Do you see a police car with its flashing lights on? Do not panic, this is normal in Buenos Aires. All cops are driving with their flashing lights on to show people they are around. They do it to create a safer atmosphere. Another funny fact is that ambulances have green flashing lights. So do not be fooled and ask for an ice cream, thinking it is an ice cream truck, you will be disappointed.
Do not think too fast that the British are the only people who know how to queue. Argentinians make queues for the most simple things as a matter of respect for each other. It looks neat and it is easy. To queue barge is extremely rude.

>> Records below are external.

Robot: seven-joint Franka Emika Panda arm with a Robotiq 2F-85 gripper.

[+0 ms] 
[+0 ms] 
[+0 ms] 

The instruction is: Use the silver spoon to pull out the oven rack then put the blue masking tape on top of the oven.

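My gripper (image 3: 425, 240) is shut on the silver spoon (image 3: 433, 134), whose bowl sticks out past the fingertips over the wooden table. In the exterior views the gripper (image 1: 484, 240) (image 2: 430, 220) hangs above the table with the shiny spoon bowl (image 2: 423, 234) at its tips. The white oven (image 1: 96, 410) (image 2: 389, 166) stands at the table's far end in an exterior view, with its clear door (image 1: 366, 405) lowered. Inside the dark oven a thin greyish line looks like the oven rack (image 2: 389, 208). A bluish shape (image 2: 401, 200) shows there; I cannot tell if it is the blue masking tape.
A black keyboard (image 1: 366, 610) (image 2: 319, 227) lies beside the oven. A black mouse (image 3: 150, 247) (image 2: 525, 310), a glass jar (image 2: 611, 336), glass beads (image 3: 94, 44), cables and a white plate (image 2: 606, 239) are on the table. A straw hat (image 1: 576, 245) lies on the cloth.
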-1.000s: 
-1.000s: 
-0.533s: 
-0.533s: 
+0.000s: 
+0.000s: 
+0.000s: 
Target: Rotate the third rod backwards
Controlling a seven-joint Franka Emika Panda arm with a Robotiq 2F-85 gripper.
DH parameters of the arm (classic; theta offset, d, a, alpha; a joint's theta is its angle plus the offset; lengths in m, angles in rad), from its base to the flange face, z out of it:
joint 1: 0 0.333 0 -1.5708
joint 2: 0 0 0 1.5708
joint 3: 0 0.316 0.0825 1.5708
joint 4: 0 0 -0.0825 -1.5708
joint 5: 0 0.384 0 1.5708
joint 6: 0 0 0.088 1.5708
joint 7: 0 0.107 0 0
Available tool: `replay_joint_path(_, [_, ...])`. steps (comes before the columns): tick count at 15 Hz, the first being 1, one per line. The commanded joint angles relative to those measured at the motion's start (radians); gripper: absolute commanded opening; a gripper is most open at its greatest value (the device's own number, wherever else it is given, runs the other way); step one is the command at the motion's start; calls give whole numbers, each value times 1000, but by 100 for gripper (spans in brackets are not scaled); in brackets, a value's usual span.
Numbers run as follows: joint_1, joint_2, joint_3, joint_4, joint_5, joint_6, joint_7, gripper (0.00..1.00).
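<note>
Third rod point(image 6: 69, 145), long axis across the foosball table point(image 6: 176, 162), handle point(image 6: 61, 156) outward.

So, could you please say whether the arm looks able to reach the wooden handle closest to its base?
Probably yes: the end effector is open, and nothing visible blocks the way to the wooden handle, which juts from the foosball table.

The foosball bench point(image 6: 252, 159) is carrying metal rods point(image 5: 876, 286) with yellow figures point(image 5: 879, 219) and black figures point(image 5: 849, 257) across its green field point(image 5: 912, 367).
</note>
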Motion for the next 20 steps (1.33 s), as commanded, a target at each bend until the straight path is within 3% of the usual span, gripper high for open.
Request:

Old looking busses and trucks which are actually new
Mercedes-Benz is a popular brand in the bus and truck industry in Argentina. The funny thing about the busses and trucks is that they are relatively new, but look very old.
Using the Subte
Taking the Subte (the popular name for ‘subway’) is really popular with Porteños. It often seems like everyone uses it at the same time. You might think there is no more room in the subway, but no, there is always some space for one more passenger. Sometimes they have to try a couple of times to close the doors because there are so many people sandwiched in. It is a way of getting to know the Argentinian from another side; a side you did not even know existed. Another interesting thing in the subway are the people who try to sell you stuff. They hand out packages of gum and take them back if you do not want to buy it. There are also a lot of artists in the metro, even in the trains.
Not coffee, but mate, made from dried mate yerba leaves in hot water, is what Argentinians drink. Argentinians drink it all day long. They drink this national drink out of nice beakers with a straw-like object attached.
“Buenos Aires looks like Paris”, they say, and that is right – till a certain extend of course. But when speaking of protests it seems like Buenos Aires could be compared more to Brussels (I’m from Belgium so I’m allowed to say so….). Almost every week there are several protest marches for different reasons.
Late evening diner
In Argentina people eat very late, just like in Spain. Starting diner at 11PM is normal here. They also really like to eat meat. And meat. And more meat.
On the metro, on the train, on the bus, you will spot them right away. A lot of people wear their backpacks on their belly. Not only to prevent themselves from pickpockets, but also to not disturb other people by brushing up against them with their backpacks.
Porteños speak faster than people in the north of the country, or in the north of South-America. There are a lot of differences in Spanish from Buenos Aires and Spanish from other places in the world. Some examples: ‘tú’ is ‘vos’ (¿Todo bien? > ¿Si, y vos?) and you have to pronounce ‘y’ and ‘ll’ as “dj” (‘yo’ > [djo] and ‘me llamo Paulo > [me djamo Paolo].
In a busy city like BA, there is no time to have siestas. All shops are open during the afternoon.